> **WORK ITEM**:
Output all the data below verbatim.

> **DATASET EXTRACT**:
□ □ □

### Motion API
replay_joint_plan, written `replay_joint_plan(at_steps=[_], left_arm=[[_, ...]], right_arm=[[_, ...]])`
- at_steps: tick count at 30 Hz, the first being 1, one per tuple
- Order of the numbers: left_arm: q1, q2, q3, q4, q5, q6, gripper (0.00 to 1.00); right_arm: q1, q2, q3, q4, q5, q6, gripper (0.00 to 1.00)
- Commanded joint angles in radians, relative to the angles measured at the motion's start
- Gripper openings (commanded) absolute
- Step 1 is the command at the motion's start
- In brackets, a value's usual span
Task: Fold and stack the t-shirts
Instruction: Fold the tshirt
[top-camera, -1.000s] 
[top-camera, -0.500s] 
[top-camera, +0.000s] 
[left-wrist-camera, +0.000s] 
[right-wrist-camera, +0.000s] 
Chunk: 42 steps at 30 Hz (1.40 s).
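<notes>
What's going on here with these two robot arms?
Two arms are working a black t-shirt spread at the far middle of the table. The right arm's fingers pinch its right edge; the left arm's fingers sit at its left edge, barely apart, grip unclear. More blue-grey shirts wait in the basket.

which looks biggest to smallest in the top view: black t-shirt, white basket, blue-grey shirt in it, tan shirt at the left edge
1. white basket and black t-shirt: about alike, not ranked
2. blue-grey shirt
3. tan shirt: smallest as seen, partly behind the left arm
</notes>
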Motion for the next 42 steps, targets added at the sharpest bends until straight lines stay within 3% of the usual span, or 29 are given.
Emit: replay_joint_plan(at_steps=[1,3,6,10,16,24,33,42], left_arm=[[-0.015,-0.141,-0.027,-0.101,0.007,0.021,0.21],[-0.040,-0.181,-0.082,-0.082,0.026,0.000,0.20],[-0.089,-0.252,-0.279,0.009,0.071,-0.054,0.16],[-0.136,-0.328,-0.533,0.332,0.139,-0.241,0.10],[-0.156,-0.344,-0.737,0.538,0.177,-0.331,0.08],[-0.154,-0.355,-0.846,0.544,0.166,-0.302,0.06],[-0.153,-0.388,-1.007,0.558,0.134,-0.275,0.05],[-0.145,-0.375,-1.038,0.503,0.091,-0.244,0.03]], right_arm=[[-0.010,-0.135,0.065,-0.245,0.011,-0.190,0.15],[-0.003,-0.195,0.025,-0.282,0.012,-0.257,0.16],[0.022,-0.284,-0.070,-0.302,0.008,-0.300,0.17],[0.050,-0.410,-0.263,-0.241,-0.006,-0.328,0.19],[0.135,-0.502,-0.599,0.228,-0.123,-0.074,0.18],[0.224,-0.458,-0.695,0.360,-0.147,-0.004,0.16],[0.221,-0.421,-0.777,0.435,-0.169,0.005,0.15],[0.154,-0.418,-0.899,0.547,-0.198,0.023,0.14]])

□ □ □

> **COMPLETED TASK**:
### Motion API
replay_joint_plan, written `replay_joint_plan(at_steps=[_], left_arm=[[_, ...]], right_arm=[[_, ...]])`
- at_steps: tick count at 30 Hz, the first being 1, one per tuple
- Order of the numbers: left_arm: q1, q2, q3, q4, q5, q6, gripper (0.00 to 1.00); right_arm: q1, q2, q3, q4, q5, q6, gripper (0.00 to 1.00)
- Commanded joint angles in radians, relative to the angles measured at the motion's start
- Gripper openings (commanded) absolute
- Step 1 is the command at the motion's start
- In brackets, a value's usual span
Task: Fold and stack the t-shirts
Instruction: Fold the tshirt
[top-camera, -1.000s] 
[top-camera, -0.500s] 
[top-camera, +0.000s] 
[left-wrist-camera, +0.000s] 
[right-wrist-camera, +0.000s] 
Chunk: 42 steps at 30 Hz (1.40 s).
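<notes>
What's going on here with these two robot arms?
Two arms are working a black t-shirt spread at the far middle of the table. The right arm's fingers pinch its right edge; the left arm's fingers sit at its left edge, barely apart, grip unclear. More blue-grey shirts wait in the basket.

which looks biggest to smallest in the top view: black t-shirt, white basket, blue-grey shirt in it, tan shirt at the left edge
1. white basket and black t-shirt: about alike, not ranked
2. blue-grey shirt
3. tan shirt: smallest as seen, partly behind the left arm
</notes>
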Motion for the next 42 steps, targets added at the sharpest bends until straight lines stay within 3% of the usual span, or 29 are given.
Emit: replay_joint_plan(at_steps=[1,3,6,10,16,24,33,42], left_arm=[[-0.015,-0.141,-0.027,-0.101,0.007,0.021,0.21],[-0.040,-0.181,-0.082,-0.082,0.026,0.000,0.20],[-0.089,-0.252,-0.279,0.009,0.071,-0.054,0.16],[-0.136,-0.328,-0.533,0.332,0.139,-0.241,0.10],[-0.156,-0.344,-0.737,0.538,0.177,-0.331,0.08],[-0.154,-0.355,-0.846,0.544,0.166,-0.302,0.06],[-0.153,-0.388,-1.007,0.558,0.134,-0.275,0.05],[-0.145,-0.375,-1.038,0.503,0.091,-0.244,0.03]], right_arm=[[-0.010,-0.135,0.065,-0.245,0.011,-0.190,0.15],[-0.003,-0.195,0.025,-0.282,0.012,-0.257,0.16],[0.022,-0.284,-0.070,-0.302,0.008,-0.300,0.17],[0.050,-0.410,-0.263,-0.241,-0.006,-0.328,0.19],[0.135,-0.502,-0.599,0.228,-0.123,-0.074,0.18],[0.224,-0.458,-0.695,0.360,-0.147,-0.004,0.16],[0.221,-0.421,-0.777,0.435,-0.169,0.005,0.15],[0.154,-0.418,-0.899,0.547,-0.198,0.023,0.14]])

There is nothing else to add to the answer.